## Activity
Transcribe, word for word and without additions, each line below from the one containing "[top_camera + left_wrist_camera" through the one containing "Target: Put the", both ends included.
BEGIN Data records
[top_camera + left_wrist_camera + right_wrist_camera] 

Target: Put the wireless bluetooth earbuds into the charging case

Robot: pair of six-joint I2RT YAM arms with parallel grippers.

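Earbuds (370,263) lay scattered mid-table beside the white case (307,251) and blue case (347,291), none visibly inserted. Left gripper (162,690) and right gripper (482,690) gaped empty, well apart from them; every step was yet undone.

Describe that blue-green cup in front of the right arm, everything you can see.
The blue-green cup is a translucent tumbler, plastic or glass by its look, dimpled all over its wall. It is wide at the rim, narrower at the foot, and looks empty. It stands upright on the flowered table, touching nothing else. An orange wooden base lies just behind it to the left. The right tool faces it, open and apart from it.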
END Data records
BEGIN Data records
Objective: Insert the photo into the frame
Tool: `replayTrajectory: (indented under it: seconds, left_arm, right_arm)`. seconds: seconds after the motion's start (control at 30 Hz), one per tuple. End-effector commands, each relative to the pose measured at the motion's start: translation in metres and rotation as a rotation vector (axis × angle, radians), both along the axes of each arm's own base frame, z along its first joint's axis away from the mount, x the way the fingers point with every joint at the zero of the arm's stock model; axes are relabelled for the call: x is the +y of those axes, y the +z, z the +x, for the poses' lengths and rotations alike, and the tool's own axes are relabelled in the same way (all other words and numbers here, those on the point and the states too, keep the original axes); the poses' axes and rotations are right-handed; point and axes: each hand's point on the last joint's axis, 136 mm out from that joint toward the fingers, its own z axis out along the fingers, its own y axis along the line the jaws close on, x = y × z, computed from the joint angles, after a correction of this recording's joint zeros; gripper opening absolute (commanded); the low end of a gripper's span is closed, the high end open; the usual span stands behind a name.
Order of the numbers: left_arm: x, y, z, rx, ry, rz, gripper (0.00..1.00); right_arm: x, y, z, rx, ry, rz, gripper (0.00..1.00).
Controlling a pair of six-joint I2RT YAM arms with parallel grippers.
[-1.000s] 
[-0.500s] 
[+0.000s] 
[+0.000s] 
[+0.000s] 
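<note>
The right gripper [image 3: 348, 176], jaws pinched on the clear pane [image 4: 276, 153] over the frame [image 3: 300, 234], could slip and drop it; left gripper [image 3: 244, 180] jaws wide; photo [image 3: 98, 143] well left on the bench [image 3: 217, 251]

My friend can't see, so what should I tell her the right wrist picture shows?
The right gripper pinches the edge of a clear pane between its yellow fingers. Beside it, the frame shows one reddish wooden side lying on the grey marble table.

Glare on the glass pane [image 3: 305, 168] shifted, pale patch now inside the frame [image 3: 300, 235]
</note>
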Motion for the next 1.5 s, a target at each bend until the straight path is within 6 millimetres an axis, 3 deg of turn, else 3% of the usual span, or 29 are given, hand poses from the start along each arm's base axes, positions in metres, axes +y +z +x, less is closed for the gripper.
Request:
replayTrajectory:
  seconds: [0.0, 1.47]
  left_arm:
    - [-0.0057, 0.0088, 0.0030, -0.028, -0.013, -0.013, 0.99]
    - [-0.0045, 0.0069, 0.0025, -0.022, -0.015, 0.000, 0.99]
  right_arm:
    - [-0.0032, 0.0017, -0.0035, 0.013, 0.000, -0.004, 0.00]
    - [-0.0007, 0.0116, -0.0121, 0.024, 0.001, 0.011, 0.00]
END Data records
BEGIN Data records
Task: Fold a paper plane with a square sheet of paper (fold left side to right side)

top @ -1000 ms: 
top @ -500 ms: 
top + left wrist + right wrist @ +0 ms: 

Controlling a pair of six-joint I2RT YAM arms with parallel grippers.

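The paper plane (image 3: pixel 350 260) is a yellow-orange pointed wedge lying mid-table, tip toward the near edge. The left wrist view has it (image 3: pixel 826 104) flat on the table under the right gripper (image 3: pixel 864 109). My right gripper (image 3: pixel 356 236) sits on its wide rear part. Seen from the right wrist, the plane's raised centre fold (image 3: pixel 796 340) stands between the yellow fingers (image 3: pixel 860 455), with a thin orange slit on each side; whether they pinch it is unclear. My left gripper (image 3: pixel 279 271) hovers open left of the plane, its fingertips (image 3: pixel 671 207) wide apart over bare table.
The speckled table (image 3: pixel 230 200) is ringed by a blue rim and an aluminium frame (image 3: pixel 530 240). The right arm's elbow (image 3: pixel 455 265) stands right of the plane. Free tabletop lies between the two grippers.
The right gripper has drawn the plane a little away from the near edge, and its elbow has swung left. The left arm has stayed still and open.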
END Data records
## Response
[top_camera + left_wrist_camera + right_wrist_camera] 

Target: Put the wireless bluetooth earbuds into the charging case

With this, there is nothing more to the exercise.